По механизму действия выделяют:

При трехдневной малярии (вивакс и овале) и четырехдневной:

Делагил :

  • 2-е – 3-и сутки 0,5г 1 раз в сутки.

Курс лечения 3 дня.

Примахин назначают одновременно с делагилом.

  • При назначении 0,027г (3 таблетки) 2 раза в сутки курс лечения 7 дней;
  • при назначении 0,027г 1 раз в сутки длительность курса лечения 14 дней.

При тропической:

Делагил :

  • 1-е сутки 1г, через 6 часов еще 0,5.
  • 2-е – 5-е сутки 0,5г 1 раз в сутки утром.

Фансидар назначают только при устойчивости плазмодия к делагилу (3 таблетки одновременно).

Примахин назначают одновременно с делагилом по 0,027г 1 раз в сутки в течении 5 дней или однократно в дозе 0,03 – 0,04.

Симптоматическая терапия

  • при симптомах обезвоживания внутривенные инфузии 5% глюкозы, реополиглюкина;
  • при снижении давления – адреналин 1 мл 0,1% раствора или мезатон;
  • жаропонижающие;
  • при анемии – препараты железа, фоливая кислота, переливание эритроцитарной массы;
  • гормональная терапия – гидрокортизон в дозе 125 – 250 мг.

Диета

Пища делится на пять приемов, подается вся в измельченном виде.

  • протертые супы из круп, овощные на воде, молочные супы;
  • отварное мясо нежирных сортов птица (курица, перепела), рыба (судак, хек);
  • кисломолочные продукты;
  • каши (гречневая, рисовая, пшенная);
  • хлеб белый, черный в виде сухарей;
  • фрукты (яблоки, абрикос, слива) в сыром, запеченном, отварном виде;
  • овощи в сыром и отварном виде (морковь, свекла, огурцы, кабачки, капуста, болгарский перец, картофель);
  • варенье из некислых сортов ягод и фруктов, мед, сахар и поваренную соль нужно ограничить;
  • овощные, фруктовые соки в неограниченном количестве;
  • растительное и оливковое масло (при поражении плазмодиями малярии желчного пузыря, протекающего по гипокинетическому типу (с застойными явлениями желчи) рекомендуется повысить количество растительного жира, что бы стимулировать отток желчи в двенадцатиперстную кишку).

Продукты, которые следует исключить:

  • жирные сорта мяса, рыбы, птицы, шпиг;
  • грибы;
  • бобовые (фасоль, спаржа, бобы);
  • шпинат, щавель, лук;
  • сдобные изделия;
  • жареные, острые, копченые, соленые продукты;
  • пряности, уксус;
  • консервы;
  • какао, шоколад, мороженое;
  • газированные напитки;
  • алкогольные напитки;
  • сливочное масло, кремы.

Осложнения малярии

  • Малярийная кома
  • Малярийный алгид – сосудистый шок, вследствие массивного выброса плазмодиев из разрушенных эритроцитов.
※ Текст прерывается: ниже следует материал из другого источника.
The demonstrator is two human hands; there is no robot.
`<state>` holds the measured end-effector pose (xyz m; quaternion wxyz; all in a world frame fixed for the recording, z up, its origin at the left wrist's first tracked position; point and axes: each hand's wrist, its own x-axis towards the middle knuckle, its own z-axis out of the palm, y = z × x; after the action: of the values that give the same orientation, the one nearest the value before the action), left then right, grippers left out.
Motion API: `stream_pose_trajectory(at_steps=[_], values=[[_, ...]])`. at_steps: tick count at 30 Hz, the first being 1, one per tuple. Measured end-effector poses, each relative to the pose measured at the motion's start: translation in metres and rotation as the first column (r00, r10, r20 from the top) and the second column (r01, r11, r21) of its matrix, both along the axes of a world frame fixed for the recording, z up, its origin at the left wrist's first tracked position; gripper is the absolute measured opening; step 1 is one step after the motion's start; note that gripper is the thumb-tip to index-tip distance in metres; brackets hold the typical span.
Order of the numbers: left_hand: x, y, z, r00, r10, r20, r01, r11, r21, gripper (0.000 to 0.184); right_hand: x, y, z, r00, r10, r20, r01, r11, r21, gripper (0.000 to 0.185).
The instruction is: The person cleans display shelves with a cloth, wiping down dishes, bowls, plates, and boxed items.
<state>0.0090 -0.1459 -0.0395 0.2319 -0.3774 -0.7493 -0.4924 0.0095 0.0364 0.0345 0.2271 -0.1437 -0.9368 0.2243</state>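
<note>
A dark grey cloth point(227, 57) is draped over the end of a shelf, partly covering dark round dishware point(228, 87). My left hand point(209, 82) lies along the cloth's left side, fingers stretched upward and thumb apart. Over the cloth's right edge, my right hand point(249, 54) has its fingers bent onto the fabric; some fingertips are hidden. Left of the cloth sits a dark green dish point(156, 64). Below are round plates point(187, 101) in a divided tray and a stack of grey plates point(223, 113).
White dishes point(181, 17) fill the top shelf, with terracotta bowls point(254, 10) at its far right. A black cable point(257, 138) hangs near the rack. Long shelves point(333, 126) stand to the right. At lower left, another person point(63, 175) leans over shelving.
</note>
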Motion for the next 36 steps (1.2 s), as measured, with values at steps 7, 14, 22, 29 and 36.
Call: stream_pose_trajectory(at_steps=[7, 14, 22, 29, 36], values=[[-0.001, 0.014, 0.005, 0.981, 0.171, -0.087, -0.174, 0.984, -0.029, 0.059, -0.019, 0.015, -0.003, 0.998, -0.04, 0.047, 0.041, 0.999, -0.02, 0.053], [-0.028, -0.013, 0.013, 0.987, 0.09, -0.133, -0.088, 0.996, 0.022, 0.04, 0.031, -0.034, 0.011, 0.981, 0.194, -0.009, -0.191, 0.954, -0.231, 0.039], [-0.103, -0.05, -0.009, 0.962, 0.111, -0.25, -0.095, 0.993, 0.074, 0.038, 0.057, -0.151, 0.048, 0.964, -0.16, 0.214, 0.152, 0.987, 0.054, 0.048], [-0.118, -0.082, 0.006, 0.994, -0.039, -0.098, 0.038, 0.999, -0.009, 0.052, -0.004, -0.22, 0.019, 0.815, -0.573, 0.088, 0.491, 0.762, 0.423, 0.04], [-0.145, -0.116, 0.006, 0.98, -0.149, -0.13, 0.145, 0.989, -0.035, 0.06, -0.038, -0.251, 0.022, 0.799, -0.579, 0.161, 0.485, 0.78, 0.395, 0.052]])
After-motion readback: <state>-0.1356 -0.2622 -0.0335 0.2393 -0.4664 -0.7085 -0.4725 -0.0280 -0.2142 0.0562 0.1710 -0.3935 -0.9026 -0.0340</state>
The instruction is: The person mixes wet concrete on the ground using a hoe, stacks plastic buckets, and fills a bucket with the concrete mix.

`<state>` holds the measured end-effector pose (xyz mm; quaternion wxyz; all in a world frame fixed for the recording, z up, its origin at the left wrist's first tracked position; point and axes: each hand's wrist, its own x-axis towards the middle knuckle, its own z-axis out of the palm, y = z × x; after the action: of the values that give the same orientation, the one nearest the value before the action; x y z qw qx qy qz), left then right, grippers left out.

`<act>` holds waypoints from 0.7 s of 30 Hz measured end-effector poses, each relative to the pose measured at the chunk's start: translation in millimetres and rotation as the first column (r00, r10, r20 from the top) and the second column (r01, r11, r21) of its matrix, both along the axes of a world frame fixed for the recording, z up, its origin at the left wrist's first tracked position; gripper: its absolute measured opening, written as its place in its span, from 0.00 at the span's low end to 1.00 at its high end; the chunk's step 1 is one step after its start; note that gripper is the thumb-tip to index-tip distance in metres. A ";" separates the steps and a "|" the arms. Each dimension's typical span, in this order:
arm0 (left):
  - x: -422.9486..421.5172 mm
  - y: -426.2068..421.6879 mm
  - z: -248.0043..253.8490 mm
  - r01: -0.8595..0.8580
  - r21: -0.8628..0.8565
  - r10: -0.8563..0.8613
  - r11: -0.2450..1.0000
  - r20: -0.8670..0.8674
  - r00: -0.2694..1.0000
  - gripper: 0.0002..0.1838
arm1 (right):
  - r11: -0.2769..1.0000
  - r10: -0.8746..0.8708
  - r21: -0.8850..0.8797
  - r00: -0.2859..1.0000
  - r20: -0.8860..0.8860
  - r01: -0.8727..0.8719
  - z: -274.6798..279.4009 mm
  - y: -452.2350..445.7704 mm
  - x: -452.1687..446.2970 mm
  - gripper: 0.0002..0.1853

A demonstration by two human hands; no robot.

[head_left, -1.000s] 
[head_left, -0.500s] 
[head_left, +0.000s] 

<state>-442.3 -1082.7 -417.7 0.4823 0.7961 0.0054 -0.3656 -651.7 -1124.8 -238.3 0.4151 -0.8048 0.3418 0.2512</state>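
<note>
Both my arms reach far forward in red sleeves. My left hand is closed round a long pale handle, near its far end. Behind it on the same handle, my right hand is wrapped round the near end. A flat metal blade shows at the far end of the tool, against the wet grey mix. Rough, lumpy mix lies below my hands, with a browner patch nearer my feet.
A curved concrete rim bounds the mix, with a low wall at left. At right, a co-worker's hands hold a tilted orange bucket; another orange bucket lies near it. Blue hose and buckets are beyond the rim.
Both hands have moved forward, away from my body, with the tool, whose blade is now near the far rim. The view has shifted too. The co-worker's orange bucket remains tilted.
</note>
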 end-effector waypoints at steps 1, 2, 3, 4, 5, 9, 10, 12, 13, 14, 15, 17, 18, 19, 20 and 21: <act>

Осложнение в большинстве случаев заканчивается смерью. Основные критерии – резкое снижение температуры ниже 36,6°С, падение артериального давления ниже 80 мм рт. ст., ускоренное сердцебиение, бледность, анурия (больной перестает мочится)
  • Острый внутрисосудистый гемолиз (распад, разрушение эритроцитов)
  • Острая почечная недостаточность
  • Отек легких
  • Анемия
  • Разрыв селезенки вследствие её резкого увеличения
  • Спонтанная кровоточивость слизистой оболочки носа, десен, желудка.

От малярии ежегодно умирают 1,5 – 3 млн. человек. Самая опасная тропическая малярия, на её долю от общего количества летальных исходов от малярии приходится 95%.

Профилактика

Уничтожение комаров и мест их выплода (осушение болот).

Обследование на малярию лиц с лихорадкой не установленной причины в течении 5 дней.

Лицам, выезжающим в эндемические районы назначается химиопрофилактика, которую назначают за 1 неделю до выезда, продолжают в течении всего периода пребывания в этом регионе и еще в течении 1 месяца после возвращения домой. Обычно это делагил (0,5г 1 раз в неделю), если регион эндемичен по тропической лихорадке к делагилу назначают фансидар, 1 таблетка раз в 10 – 14 дней.